A Brief History of the IWW

In June 1905, a gathering of about two hundred radical unionists, socialists, and anarchists held a convention in Chicago where they organized the Industrial Workers of the World.

Wobblies fought labor struggles across the country. Wobblies took on free speech fights by soapboxing, getting arrested, packing the jails, and singing Wobbly songs until the city had to let them go.

By 1912 the union had 50,000 members spanning many industries. These workers were involved in around 150 strikes, like the famous Lawrence textile strike in Massachusetts. The IWW organized members of many nationalities, in their own languages, forging solidarity and continued organizing through the first “Red Scare,” when the federal government tried and failed to crush the IWW, raiding union halls and imprisoning and deporting members.

Wobblies faced further repression in the McCarthy era, during the second “Red Scare,” and controversy over whether to sign a required “loyalty oath” divided members. Membership waned, but it gained new energy during the Sixties and the Civil Rights Movement.

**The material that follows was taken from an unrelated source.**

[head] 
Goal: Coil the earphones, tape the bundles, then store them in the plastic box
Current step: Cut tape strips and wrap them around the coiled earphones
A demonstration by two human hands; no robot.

Beginning in the 1990s, IWW membership increased as organizing picked up. Wobblies in California and Oregon organized workplaces and workers in various industries–nonprofits, trucking, Starbucks, railroad, fast food, incarcerated workers, canvassers, and more. 

The IWW has been uniquely effective at organizing low wage, high turnover, and non-traditional industries almost completely ignored by other unions. Direct action on the shop floor empowers workers to gain material success as well as the dignity, respect, and class consciousness necessary to build a new world in the ashes of the old. 

The IWW continues to carry on the important legacy of militant working class in the US in the spirit of internationalism and class struggle.